Il prof. R. de Mattei interviene nel dibattito sul Concilio
(su Riscossa Cristiana del 13-07-2012) Il dibattito che
si è riaperto sul Concilio, dopo la pubblicazione dell’articolo di Paolo
Pasqualucci (Il “discorso critico” che la gerarchia non vuol fare.
Recensione a: Brunero Gherardini, “Concilio Vaticano II . Il discorso mancato.
Ed. Lindau”) e i successivi interventi di Mons. Brunero Gherardini, di P.

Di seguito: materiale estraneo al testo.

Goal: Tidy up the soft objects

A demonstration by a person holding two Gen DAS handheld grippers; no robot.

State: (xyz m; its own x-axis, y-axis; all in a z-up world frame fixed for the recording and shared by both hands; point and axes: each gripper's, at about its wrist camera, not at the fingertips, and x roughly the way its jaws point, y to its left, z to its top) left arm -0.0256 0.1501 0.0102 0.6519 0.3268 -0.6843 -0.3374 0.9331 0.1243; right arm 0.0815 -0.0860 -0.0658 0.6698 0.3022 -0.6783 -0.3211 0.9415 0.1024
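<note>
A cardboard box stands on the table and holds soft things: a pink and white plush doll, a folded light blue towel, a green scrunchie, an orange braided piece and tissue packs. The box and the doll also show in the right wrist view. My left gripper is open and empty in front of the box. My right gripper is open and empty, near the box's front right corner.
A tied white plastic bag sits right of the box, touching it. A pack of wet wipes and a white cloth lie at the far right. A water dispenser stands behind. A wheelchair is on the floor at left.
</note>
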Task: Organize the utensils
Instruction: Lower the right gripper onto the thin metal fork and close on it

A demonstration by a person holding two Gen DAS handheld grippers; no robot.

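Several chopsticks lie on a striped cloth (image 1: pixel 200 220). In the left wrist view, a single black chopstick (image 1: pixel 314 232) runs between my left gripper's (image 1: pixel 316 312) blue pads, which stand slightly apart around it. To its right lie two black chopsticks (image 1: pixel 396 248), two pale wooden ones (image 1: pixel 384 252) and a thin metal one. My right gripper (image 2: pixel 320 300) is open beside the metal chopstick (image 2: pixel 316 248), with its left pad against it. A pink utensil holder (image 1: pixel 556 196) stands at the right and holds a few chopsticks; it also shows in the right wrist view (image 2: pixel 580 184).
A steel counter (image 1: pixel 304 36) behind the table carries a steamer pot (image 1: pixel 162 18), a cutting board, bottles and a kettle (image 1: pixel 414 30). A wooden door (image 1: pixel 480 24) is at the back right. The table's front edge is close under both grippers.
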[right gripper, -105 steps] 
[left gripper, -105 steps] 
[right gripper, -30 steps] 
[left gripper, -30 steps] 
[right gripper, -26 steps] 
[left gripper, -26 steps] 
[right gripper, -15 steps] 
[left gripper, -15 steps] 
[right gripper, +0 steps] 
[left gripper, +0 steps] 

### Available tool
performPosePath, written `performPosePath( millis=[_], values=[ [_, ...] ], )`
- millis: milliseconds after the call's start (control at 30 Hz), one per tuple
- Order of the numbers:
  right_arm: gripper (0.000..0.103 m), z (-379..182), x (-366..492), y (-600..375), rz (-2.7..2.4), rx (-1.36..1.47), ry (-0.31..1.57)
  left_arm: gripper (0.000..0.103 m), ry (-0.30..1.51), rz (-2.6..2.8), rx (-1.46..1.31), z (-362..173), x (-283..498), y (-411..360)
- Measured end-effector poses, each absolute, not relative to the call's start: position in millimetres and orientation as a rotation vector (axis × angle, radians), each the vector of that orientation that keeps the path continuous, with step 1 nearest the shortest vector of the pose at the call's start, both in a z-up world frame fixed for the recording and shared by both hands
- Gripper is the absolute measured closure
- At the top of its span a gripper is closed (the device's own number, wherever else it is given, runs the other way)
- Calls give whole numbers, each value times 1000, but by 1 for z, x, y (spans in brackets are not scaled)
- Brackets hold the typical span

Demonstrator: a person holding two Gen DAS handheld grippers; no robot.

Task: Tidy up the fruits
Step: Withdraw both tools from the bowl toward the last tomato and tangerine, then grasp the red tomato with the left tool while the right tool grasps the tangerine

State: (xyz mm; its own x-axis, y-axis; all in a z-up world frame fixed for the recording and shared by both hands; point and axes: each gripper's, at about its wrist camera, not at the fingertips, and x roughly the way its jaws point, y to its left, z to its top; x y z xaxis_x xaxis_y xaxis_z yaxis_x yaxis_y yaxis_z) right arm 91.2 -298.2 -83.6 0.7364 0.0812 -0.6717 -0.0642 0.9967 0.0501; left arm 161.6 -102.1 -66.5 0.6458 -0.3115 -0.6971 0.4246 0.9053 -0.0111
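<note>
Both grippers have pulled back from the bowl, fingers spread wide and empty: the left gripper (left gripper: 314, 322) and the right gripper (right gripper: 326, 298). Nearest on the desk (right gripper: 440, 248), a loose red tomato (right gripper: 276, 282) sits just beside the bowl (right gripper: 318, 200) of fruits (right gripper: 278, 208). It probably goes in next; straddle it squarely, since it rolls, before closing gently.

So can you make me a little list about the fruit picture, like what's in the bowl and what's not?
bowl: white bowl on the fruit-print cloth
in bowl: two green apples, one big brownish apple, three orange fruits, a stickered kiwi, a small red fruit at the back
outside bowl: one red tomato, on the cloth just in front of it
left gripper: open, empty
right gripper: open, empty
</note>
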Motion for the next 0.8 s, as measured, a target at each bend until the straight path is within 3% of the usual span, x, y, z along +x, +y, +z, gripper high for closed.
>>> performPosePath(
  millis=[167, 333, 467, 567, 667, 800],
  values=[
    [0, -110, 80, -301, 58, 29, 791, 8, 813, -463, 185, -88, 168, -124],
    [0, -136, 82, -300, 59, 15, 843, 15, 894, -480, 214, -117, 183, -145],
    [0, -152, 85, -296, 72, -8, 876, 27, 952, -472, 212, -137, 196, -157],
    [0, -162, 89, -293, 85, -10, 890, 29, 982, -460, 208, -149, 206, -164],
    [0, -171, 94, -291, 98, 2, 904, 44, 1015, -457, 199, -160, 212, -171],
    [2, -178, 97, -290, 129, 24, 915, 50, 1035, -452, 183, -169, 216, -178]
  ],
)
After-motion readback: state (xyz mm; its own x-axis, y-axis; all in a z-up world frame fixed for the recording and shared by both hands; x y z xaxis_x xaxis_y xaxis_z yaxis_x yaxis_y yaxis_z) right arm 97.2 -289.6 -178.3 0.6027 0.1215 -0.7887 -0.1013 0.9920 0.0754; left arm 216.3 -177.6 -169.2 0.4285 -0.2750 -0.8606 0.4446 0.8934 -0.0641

Giovanni Cavalcoli e di Cristina Siccardi, si arricchisce ora del contributo del
prof. Roberto de Mattei, che ci ha inviato la seguente lettera, che volentieri
pubblichiamo:
Caro direttore,
associandomi ai recenti interventi di Mons. Brunero Gherardini e
della dott.ssa Cristina Siccardi nel dibattito da Lei aperto su Riscossa
Cristiana, osservo:
Il rev. padre Giovanni Cavalcoli è un valente
teologo, ma sul punto continua a produrre articoli e lettere in cui ripete un
unico ritornello: quello secondo cui i documenti del Concilio Vaticano
II che hanno come oggetto la fede (o la morale) sono infallibili, o quasi, a
causa dell’autorità da cui promanano e della materia di cui trattano. Non basta
però ripetere mille volte un’opinione perché sia vera. E l’opinione teologica di
padre Cavalcoli è in contrasto con l’insegnamento della buona teologia.
Nessun Concilio, infatti, si occupò di questo
argomento come il Vaticano I. La promulgazione del dogma
dell’infallibilità avvenuta con la costituzione Pastor Aeternus del 18 luglio
1870, fu preceduta da un’ampia discussione e da una lunga relazione finale in
cui mons. Vincenzo Gasser, vescovo di Bressanone, chiarì bene requisiti e limiti
dell’infallibilità di un Papa e, di conseguenza, di un Concilio a Lui
unito[1].
Perché una dottrina possa essere considerata
infallibile – spiegò il Relatore – devono verificarsi tre requisiti, nel
soggetto, nell’oggetto e nel modo d’insegnamento:1) che il Papa, con o
senza il Concilio a lui unito, parli come capo della Chiesa universale; 2) che
la materia in cui si esprime riguardi la fede o i costumi; 3) che su
quest’oggetto intenda pronunziare un giudizio definitivo.
Con queste precisazioni mons. Gasser intendeva
rispondere alle numerose obiezioni, soprattutto di carattere storico, dei Padri
conciliari “anti-infallibilisti”. Essi citavano i casi dei Papi Onorio
e Liberio, o del Concilio di Costanza, che, di fatto, si allontanarono dalla
fede ortodossa per negare con ciò il dogma dell’infallibilità. Ma ad essi venne
opportunamente risposto che i Papi e i Concili che avevano errato non lo avevano
mai fatto “ex cathedra”, esercitando la prerogativa della infallibilità. In
questi casi, non si verificarono dunque tutte le condizioni richieste per
l’infallibilità[2]. Se nei casi dei Papi Liberio ed Onorio, nei documenti,
suggellati da approvazione pontificia del Concilio Costantinopolitano I o di
Costanza, vi era stato errore, ciò era dovuto appunto alla fallibilità (o non
infallibilità) di quei documenti.
Non è sufficiente l’autorità che promana un
documento (Papa e/o Concilio), e l’oggetto del Magistero (fede e morale) per
definirlo infallibile (o quasi): è necessario anche un terzo elemento,
il modo di insegnamento. È sufficiente che manchi uno dei tre requisiti indicati
dalla costituzione Pastor Aeternus perché il Magistero non possa essere
considerato infallibile, ma fallibile senza che questo significhi
necessariamente sbagliato. Coloro che vogliono “infallibilizzare” gli atti del
Magistero ragionano esattamente come i negatori dell’infallibilità. Tra questi
sembra essere anche il rev. padre Cavalcoli.
Roberto de Mattei
[1] Mansi, vol. 52, coll. 1204-1232; cfr. in particolare col.
1214.
[2] Umberto Betti, La costituzione dommatica Pastor Aeternus del
Concilio Vaticano I, Pontificio Ateneo Antoniano, Roma 1961, pp. 644-646.